Então senador, Sarney era malvisto por Figueiredo porque, depois de ter apoiado a ditadura, mudou de lado e filiou-se ao PMDB, em 1984. "Naquele momento, a ideia de que tudo poderia se perder era muito presente. No entanto, também devemos lembrar de fatos que são importantes. O candidato do governo que concorreu com Tancredo foi o Paulo Maluf, que não tinha apoio do próprio Figueiredo. De uma certa maneira, a desarticulação do grupo no poder era muito grande", explica Deusdedith Rocha Júnior.
Apesar dos temores de Tancredo, Sarney foi empossado no dia seguinte, em 15 de março de 1985. Tancredo ainda ficou mais de um mês internado e foi submetido a diversas cirurgias antes de ser declarado morto em 21 de abril daquele ano, sob uma forte comoção nacional. Apesar de não ter assumido o cargo, uma lei de 1986 o colocou na "galeria dos que foram ungidos pela Nação brasileira para a Suprema Legislatura". Em 2022, foi declarado Patrono da Redemocratização brasileira, por lei aprovada pelo Congresso e sancionada pelo então presidente Jair Bolsonaro (PL).

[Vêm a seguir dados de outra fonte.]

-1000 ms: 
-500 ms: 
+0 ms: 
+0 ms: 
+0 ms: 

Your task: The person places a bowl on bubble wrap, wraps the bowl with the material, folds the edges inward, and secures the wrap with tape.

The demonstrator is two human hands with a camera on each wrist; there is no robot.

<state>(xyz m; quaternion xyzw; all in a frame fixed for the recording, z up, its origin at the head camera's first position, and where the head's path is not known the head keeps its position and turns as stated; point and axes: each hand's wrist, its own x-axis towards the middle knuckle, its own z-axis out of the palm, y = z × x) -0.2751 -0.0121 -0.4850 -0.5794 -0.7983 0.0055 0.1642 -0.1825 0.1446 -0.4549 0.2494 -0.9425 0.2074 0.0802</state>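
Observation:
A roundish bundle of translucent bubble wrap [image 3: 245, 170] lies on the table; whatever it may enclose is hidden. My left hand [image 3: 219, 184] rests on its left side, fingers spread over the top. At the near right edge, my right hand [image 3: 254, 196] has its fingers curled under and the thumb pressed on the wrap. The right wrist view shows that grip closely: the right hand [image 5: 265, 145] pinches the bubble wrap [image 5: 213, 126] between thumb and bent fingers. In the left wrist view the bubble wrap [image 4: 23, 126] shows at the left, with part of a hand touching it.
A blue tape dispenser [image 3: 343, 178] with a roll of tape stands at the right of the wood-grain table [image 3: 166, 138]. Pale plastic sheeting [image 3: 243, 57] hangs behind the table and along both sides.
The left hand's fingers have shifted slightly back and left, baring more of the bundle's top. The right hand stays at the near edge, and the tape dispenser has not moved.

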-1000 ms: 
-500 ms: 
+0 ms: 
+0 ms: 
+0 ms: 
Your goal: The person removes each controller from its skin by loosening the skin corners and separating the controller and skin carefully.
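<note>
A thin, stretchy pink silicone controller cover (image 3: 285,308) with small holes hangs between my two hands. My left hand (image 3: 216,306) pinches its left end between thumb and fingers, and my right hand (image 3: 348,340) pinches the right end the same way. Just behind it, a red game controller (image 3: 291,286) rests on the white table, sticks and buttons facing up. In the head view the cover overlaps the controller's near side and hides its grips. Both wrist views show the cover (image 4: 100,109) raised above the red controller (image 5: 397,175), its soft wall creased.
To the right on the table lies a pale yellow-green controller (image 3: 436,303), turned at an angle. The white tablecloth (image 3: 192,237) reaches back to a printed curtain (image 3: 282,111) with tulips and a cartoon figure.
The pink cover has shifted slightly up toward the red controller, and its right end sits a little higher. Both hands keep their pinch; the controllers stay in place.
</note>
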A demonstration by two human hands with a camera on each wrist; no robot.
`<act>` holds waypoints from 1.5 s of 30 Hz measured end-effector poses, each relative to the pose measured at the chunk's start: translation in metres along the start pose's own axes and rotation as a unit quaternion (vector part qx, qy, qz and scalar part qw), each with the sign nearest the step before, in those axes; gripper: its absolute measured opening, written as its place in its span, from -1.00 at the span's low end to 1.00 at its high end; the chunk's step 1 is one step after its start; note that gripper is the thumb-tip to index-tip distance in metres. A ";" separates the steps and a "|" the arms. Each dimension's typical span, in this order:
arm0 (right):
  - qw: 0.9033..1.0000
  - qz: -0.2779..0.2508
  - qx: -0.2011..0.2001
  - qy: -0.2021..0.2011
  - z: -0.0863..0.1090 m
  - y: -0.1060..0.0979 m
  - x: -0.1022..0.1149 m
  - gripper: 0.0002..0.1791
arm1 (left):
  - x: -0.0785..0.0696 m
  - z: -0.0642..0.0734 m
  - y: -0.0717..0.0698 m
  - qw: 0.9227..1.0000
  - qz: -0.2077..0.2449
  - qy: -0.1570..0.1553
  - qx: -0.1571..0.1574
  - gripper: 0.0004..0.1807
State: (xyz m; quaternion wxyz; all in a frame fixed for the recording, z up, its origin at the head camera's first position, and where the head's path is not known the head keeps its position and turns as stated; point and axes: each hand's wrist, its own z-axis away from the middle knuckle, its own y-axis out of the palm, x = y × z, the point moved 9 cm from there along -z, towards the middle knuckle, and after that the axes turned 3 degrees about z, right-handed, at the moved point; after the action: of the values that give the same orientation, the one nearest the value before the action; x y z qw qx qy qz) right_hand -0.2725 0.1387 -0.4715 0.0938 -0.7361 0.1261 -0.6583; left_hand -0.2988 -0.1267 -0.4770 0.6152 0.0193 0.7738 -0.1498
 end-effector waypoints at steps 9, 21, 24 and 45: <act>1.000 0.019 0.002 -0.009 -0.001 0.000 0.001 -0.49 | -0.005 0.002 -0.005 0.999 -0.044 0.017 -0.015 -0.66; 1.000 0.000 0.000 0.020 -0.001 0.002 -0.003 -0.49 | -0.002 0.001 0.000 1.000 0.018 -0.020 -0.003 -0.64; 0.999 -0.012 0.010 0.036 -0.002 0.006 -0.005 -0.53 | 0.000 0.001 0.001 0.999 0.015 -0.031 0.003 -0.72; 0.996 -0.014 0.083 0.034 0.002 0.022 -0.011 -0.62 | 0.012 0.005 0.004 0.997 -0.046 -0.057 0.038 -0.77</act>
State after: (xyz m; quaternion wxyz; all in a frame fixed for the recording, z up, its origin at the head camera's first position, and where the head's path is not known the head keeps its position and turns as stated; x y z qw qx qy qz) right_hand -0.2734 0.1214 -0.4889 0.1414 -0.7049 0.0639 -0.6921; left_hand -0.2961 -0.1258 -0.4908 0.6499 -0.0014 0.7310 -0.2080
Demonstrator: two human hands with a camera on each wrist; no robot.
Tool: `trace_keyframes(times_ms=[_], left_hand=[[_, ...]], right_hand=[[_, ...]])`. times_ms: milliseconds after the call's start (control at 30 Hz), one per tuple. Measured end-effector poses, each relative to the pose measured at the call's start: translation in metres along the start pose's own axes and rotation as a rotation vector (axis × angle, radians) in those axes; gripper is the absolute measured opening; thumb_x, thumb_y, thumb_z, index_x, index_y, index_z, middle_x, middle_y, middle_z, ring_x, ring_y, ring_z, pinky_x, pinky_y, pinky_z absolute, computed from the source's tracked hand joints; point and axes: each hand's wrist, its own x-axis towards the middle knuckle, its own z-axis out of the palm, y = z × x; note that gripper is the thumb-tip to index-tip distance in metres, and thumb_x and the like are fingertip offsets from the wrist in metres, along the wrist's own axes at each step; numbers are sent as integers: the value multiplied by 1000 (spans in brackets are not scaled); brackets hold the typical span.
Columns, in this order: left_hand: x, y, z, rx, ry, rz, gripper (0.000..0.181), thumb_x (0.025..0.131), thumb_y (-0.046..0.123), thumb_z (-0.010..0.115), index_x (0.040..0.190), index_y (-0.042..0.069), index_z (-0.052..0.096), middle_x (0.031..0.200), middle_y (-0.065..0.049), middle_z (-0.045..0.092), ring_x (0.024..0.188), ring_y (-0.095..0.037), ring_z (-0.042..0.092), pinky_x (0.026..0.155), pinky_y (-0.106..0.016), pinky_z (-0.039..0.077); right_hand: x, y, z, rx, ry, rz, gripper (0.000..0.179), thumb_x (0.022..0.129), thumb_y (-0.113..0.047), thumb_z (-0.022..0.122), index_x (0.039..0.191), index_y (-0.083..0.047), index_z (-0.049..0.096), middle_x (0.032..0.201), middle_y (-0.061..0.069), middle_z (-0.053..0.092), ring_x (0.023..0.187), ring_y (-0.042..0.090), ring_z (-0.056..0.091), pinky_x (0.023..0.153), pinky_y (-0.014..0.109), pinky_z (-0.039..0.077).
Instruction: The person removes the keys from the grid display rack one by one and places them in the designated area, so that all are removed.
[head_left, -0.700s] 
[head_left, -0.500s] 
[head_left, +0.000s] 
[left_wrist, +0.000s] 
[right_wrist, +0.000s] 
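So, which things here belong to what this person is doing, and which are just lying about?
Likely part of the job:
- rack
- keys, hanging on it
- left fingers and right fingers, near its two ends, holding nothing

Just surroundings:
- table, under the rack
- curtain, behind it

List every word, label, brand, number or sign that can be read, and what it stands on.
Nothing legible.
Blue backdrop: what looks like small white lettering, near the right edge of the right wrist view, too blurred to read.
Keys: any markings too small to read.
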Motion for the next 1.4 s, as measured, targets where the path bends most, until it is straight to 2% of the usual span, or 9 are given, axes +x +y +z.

José Sarney governou por cinco anos em um período marcado pela hiperinflação, que chegou a ultrapassar os 80% ao mês. Em 15 de março de 1990, passou a faixa presidencial a Fernando Collor de Mello (PRN) — escolhido presidente em eleições diretas um ano antes —, o que marcou o fim do período de transição democrática. Collor viria a sofrer impeachment dois anos depois.